**EXERCISE DIRECTIONS**
Pull from the data below each line where the word "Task" occurs, and copy it.

Content starts

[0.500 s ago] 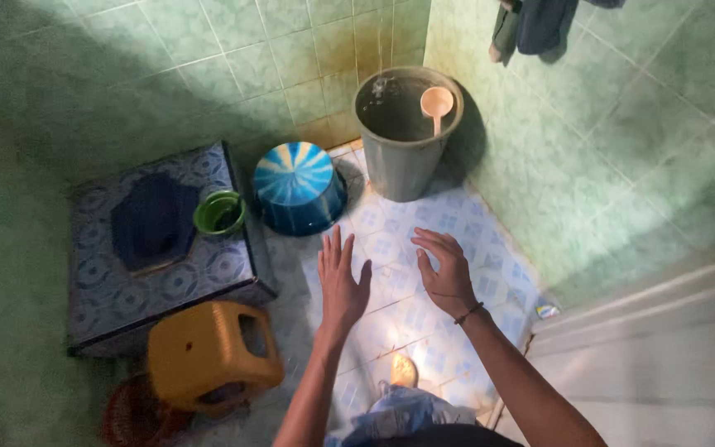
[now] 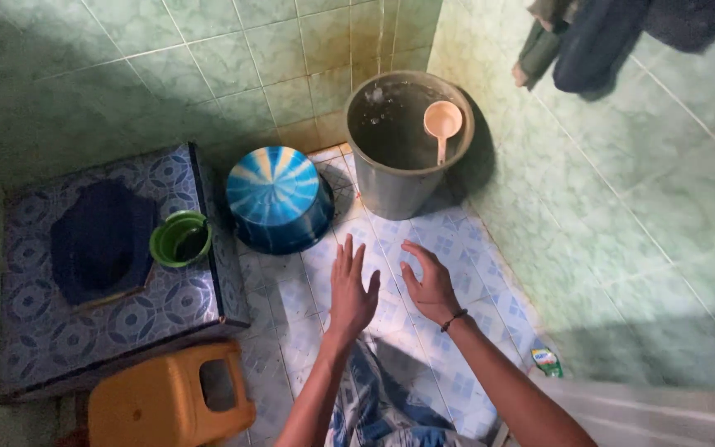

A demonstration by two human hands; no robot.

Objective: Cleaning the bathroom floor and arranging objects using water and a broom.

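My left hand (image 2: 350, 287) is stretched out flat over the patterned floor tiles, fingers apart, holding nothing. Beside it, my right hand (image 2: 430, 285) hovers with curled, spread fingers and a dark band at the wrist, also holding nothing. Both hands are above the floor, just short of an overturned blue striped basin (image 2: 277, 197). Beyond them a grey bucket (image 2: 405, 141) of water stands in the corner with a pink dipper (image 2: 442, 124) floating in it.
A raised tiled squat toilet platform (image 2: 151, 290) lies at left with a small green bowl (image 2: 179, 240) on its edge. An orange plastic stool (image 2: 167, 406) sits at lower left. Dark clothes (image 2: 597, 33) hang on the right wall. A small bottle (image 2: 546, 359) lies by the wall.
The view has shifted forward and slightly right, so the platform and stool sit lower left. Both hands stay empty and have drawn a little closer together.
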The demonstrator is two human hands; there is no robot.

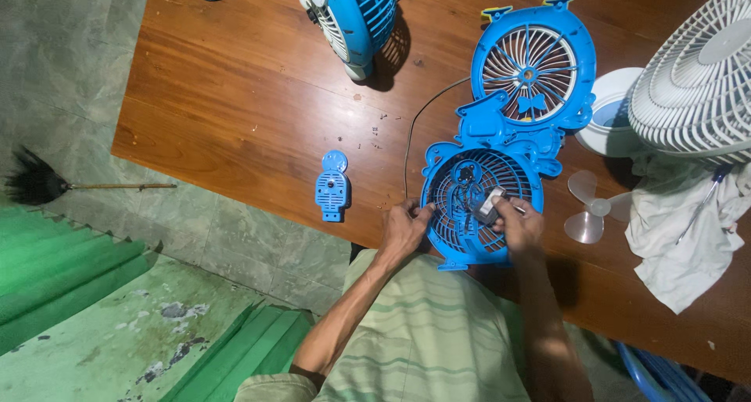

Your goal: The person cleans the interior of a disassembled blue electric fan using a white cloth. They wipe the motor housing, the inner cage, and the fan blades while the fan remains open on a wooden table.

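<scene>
No package, label, sign or screen shows anywhere in the view, neither near the person's hands nor farther off on the table or the floor.

A white fan (696, 73) stood beside a crumpled white cloth (680, 230), a clear propeller blade (588, 208) lay near them, a small blue cover plate (333, 186) rested apart, and a feather duster (47, 184) lay on the floor.
</scene>
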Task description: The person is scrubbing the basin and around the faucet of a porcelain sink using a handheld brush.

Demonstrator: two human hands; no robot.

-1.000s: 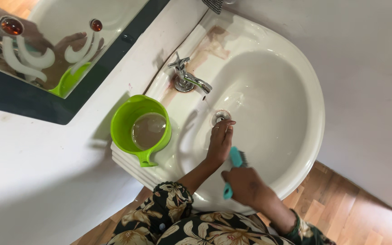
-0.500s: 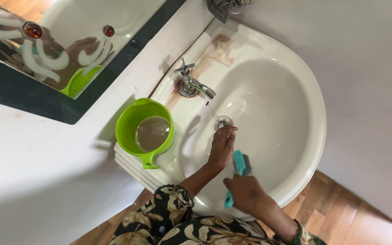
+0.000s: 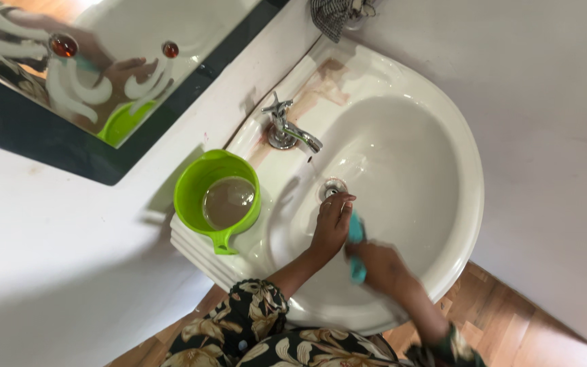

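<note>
My left hand (image 3: 331, 223) lies flat inside the white sink basin (image 3: 436, 156), fingers spread, fingertips just below the metal drain (image 3: 332, 188). My right hand (image 3: 382, 267) sits beside it, closed around a teal brush (image 3: 357, 246) whose head shows between the two hands and presses on the basin's near wall. Both forearms come up from the bottom edge in floral-patterned sleeves. The brush's handle is mostly hidden in my fist.
A green plastic mug (image 3: 217, 196) with murky water stands on the sink's left ledge. A chrome tap (image 3: 289, 130) juts over the basin, with brownish stains (image 3: 324, 85) behind it. A mirror (image 3: 76, 68) hangs upper left, a checked cloth (image 3: 334, 15) at top. Wooden floor (image 3: 511, 319) lies lower right.
The view has shifted so the sink sits lower right. My right hand with the brush has moved slightly along the basin wall; my left hand stays near the drain.
</note>
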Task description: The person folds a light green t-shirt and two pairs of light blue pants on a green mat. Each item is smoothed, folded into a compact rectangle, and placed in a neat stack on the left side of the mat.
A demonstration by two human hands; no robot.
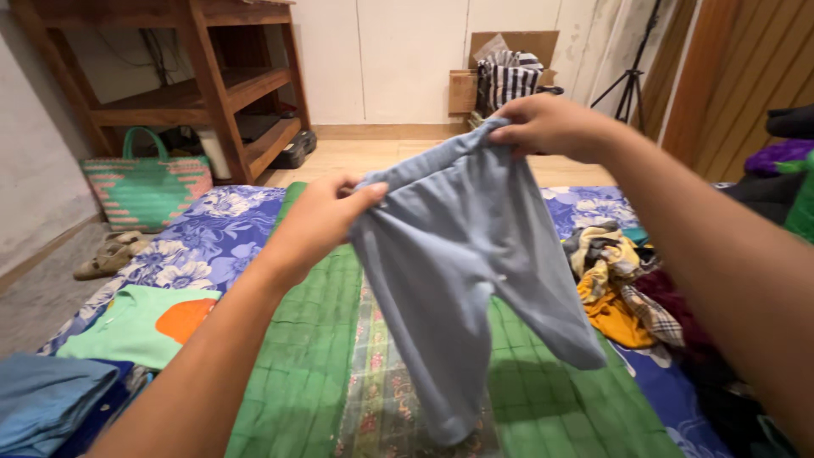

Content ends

**SOLVED EXERCISE**
Task description: The person is scrubbing the basin and around the faucet of a porcelain sink using a handheld brush.
Task description: The person folds a light green t-shirt and two pairs of light blue pants on a green mat. Each item is smoothed, folded into a compact rectangle, and placed in a neat stack on the left side of the mat.

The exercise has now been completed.